На этом запись обрывается, как будто мать устыдилась собственной смелости, но теперь, когда знаю, где искать, я нахожу отголоски повсюду в альбоме. Отдельные слова, фразы, прерванные рецептом или пометками, что сделать по саду, зашифрованные даже от самой себя. И эти стихи:
Долгое время я считала это игрой воображения, как многое из того, что встречается в ее альбоме. Нет, не могло быть у моей матери любовника. Нежность была ей совершенно не свойственна. Она была неприступна, как крепость, все ее чувства изливались в кулинарии, создании бесподобного lentilles cuisinees,[88] восхитительного crême brûlee.[89]
Я и помыслить не могла, что есть хотя бы доля правды в этих, не вяжущихся с ней фантазиях. Передо мной вставало ее лицо: сердито поджатые губы, эти упрямые скулы, волосы, туго стянутые узлом на затылке, — даже история про женщину с воздушным змеем казалась более правдоподобной.

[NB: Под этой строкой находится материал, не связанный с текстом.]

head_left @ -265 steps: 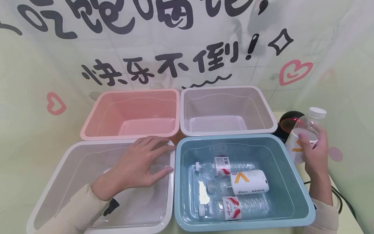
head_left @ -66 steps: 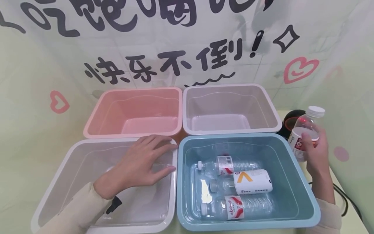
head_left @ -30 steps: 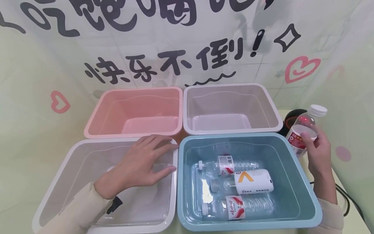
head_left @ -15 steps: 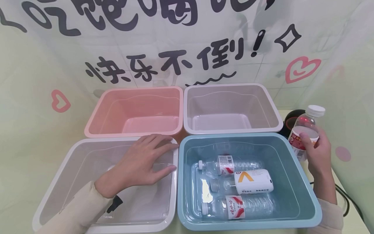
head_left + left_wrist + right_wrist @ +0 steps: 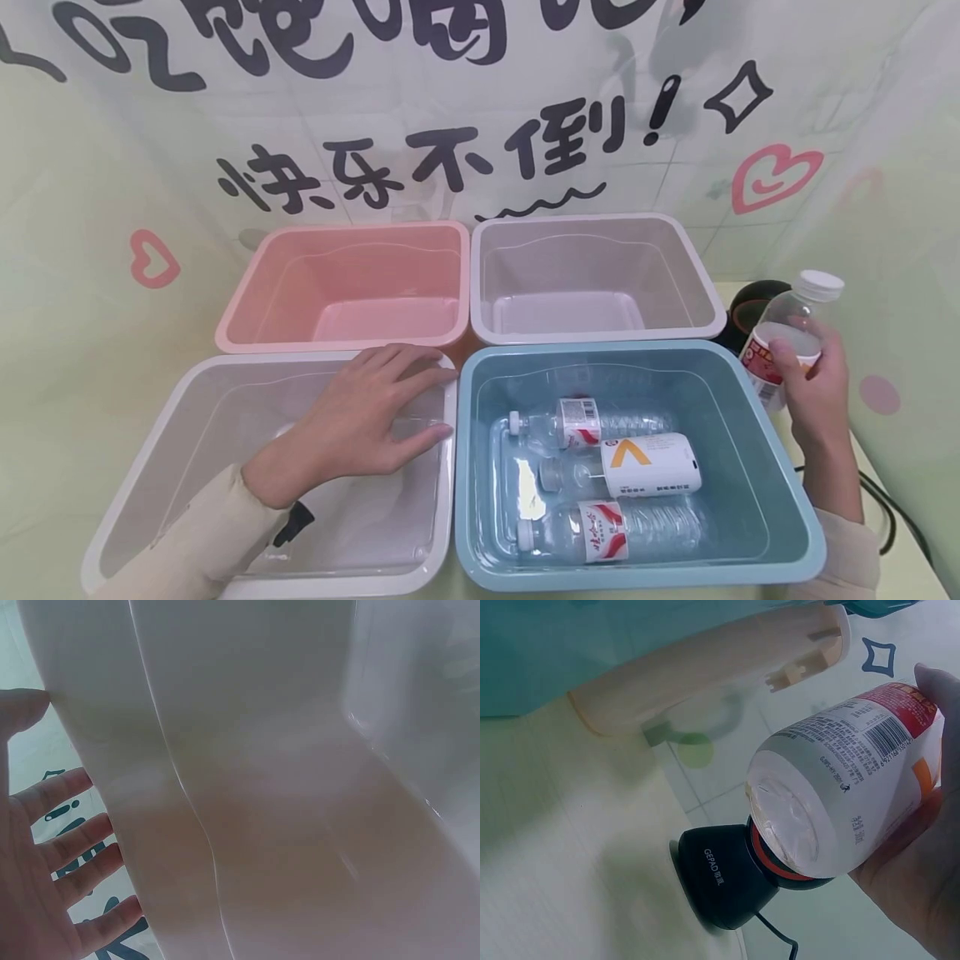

И все же поверить пришлось. Может, это Поль заставил меня думать иначе. Может, потому, что я однажды поймала себя на том, что стою перед зеркалом: в красной шали на голове, в кокетливо свисавших сережках, подаренных к дню рождения, — подарок Писташ, никогда прежде не надеванный. Помилуйте, мне шестьдесят пять. Пора бы соображать. Но все же что-то есть такое в его взгляде, когда он на меня смотрит, отчего мое старушечье сердце начинает бухать, как трактор. Это не то отчаянное, сумасшедшее чувство, которое я испытывала к Томасу. Даже не то ощущение временной передышки, которым меня одарил Эрве. Нет, на сей раз — все по-другому: это чувство покоя. Так бывает, если готовишь что-то и получается прямо-таки безупречно — идеально взбившееся суфле, безукоризненный sauce hollandaise.[90]
Это чувство говорит мне, что любая женщина может быть красавицей в глазах мужчины, который ее любит.
Я стала перед сном мазать руки и лицо кремом, а как-то раз вытащила старую помаду, растрескавшуюся и комковатую, и слегка подкрасила губы, но тут же смущенно и виновато принялась стирать. Что это? Зачем? После шестидесяти пяти просто неприлично о таком и думать. Но как бы ни был суров мой внутренний голос, он меня не убедил. Я расчесываю волосы с большей тщательностью, чем прежде, и скрепляю их сзади черепаховым гребнем. Старую дуру уже не исправить, упрямо твержу я себе.
А ведь моя мать была лет на тридцать моложе.
Теперь я гляжу на ее фотографию, и во мне что-то тает. Смешанные чувства, которые наполняли меня столько лет, смесь горечи и вины, рассеялись настолько, что теперь я вижу, по-настоящему вижу, ее лицо. Вот одна Мирабель Дартижан: сжатые губы на исхудалом лице, волосы с такой безжалостной силой стянуты сзади, что больно смотреть. Чего боялась она, эта одинокая женщина, глядящая на меня с фотографии? Женщина в альбоме — другая, томящаяся, сочиняющая стихи, смеющаяся и негодующая под своей маской, иногда игривая, иногда холодно-безжалостная в своих видениях. Я вижу ее очень отчетливо: ей нет и сорока, волосы лишь слегка тронуты сединой, черные глаза еще не утратили свой блеск. Бесконечные годы труда не сломили ее, у нее по-прежнему крепкие и сильные руки. И грудь ее тоже еще упруга под безжалостными, бесконечно серыми передниками, и порой она рассматривает в зеркале гардероба свое обнаженное тело, представляя, что впереди долгая и безрадостная вдовья жизнь, неизбежная старость, и спадают с нее остатки молодости, и живот мешковатыми складками провисает у бедер, и резко выпирают кости и коленки. Так мало мне осталось времени, говорит себе эта женщина. Я почти слышу ее голос со страниц ее альбома. Так мало осталось.